I mentioned in a previous post that when I first starting calling plays, I was convinced that you needed a minimum of 3 things offensively in order to be successful:
1. An off-tackle play of some sort good enough to make the defense over-commit in order to stop it.
2. A counter play to take advantage of a defensive adjustment dealing with the front 7.
3. A play action pass to take advantage of a defensive adjustment with respect to the 4 defensive backs.
While this was a somewhat simplified view of running an offense, I still feel the overall premise is sound on any level.
PART ONE: Off- Tackle
The great thing about some type of option being your "bread and butter" off-tackle play is the fact that it is really 2 or 3 plays in one (2 if a double option or 3 if its a triple option.) Let's choose the Inside Veer (ISV for short) as our main off-tackle play. Depending on the reaction of the defensive reads, the ball may go off the guard with the dive back, off tackle with a QB keep, or around the end if the ball is pitched.

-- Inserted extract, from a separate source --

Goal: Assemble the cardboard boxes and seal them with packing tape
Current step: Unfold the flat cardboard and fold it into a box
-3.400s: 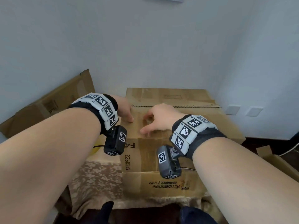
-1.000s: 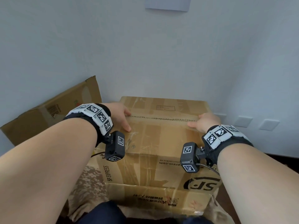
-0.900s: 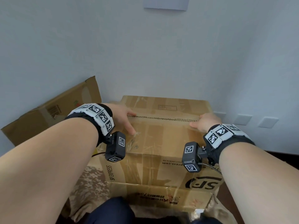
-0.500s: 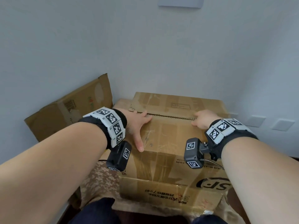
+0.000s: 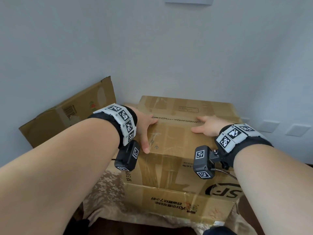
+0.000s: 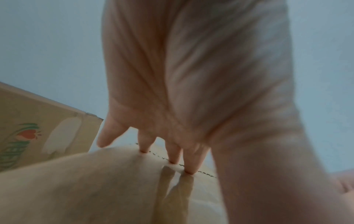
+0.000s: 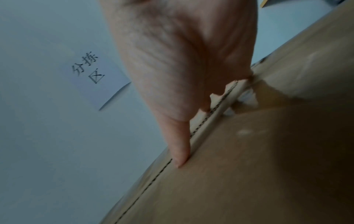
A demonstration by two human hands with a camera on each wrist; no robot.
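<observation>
A brown SF Express cardboard box point(image 5: 176, 138) stands on a cloth-covered surface with its top flaps folded down. They meet along a jagged seam point(image 5: 176, 118). My left hand point(image 5: 144, 128) lies flat on the top at the seam's left end, thumb stretched back toward me. In the left wrist view its straight fingertips point(image 6: 173, 159) press on the box top point(image 6: 95, 189) along the seam. My right hand point(image 5: 207, 127) rests flat on the top right of centre. In the right wrist view its fingers point(image 7: 179, 148) touch the flap edge at the seam point(image 7: 153, 177). No tape roll is in view.
A flattened cardboard box point(image 5: 67, 116) leans against the wall at the left, close to my left wrist. A patterned cloth point(image 5: 108, 189) covers the surface under the box. Wall sockets point(image 5: 271, 126) sit low on the right. A paper sign point(image 7: 95, 72) hangs on the wall.
My right hand has slid left along the seam from the box's right edge. My left hand has spread flat, its thumb now reaching back toward me. The view has shifted slightly.
</observation>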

The diagram above is a generic Flex formation ISV right. The football might end up in the FB's hands, the QB's hands, or the WB's hands. The PsDT is the dive read and the PsDE is the pitch read in a traditional 52 defense ('Scuse me... the 3-4 defense for you younger coaches!)
The PsG and PsTk release to psLB while the C and BsG Scoop the NG to BsLB. The BsTk cuts-off Bs B gap then goes second/third level. The PsWR has #1 and the PsWB has #2 in the base perimeter blocking scheme. The BsWR releases to the middle cutting-off whoever tries to cross his face.
In the screen captures below from Navy's great win vs. Notre Dame , the Midshipmen are using a modified blocking scheme.
Navy's Tight Slot Set
The WR's have moved down to what I call the Nasty Set (recalling the old Nasty Slot Set).
Backfield Paths for the FB, QB, and WB
The PsWR's block has been adjusted so that he is now responsible for cracking down on the fast-flow ILB. I have used the word "Seal" to tag this adjustment in the past. The PsTk is doing what we've called a "round" or "loop" release. I'm using the term "Loop" for the tackle releasing not only outside the DT, but also the DE as well. He will end up blocking the SS.
At the high school level, vs. a 4-I DT we sometimes give a "Round" call for him to release outside the DT (but still inside the DE) as his route to the PsLB (or SS if the PsLB isn't there to be blocked.) Again, I'm calling the technique that Navy employs a "Loop."
In the shot below, the QB has pulled the ball due to the DT pinching. In fact, the DT is "squeezing" down on the PsTk and keeping him from getting upfield. It is just as well, as the PsLB is scraping hard C to D gap. This is why the formation was tightened down - to allow the WR the ability to seal the LB.
Dive Read, Pitch Read, and Looping Tackle
Dive Read pinches
Pitch Read takes QB - ball is pitched
WB has ball and is getting North and South
WB accelerates through traffic for a big gain
Notre Dame's 2 weeks of defensive preparation are rendered useless by a simple change in formation and a built-in adjustment to the perimeter blocking.
By running fewer plays but knowing how to block them against a host of defensive schemes, Navy is on track to pull the upset and end the losing streak to N.D.
PART TWO: The Counter
Whether its to slow down pursuit, take advantage of an unsound secondary rotation, or simply as a change of pace, the Counter-Option is one way to do it.
The play starts with "Twirl" motion (PsHB motions away from the play before coming back (to the left in this case.) The FB dives and fills for the pulling guard and the QB opens right - faking the ball to the FB before turning back to the left and acquiring the Pitch Read, the left DE.
Everything looks the same...
My attempt to show the backfield action!
The DE will be the pitch read.
The pulling RtG will try to seal the ILB.
The play is underway... notice the LB's and secondary are frozen
In the case of this particular play, the N.D. linebacker does it right - he stays at home then sniffs out the play. The pulling RtG takes a slightly bad angle and instead of sealing the LB, he lets him cross his face... almost resulting in a loss.
The LB has crossed the RtG's face. The guard has no choice now except to try and wash the LB upfield.
But the wingback proves the wisdom of Tony DeMao's phrase, "Getting Speed in Space..." he makes a nifty cut and breaks the play for a 10+ yard gain.
Below is the entire sequence again.
Backfield fake right- freezing the LBs and secondary
The QB has faked away from the pitch read... so even thought the DE is charging him, the QB has time to make a good decision.
The ball is pitched... The pulling Guard knows the LB has beaten him
This not being the Wingback's first "rodeo," he jukes the LB and cuts back up inside.
The Wingback is heading North and South on his way to a another big gain.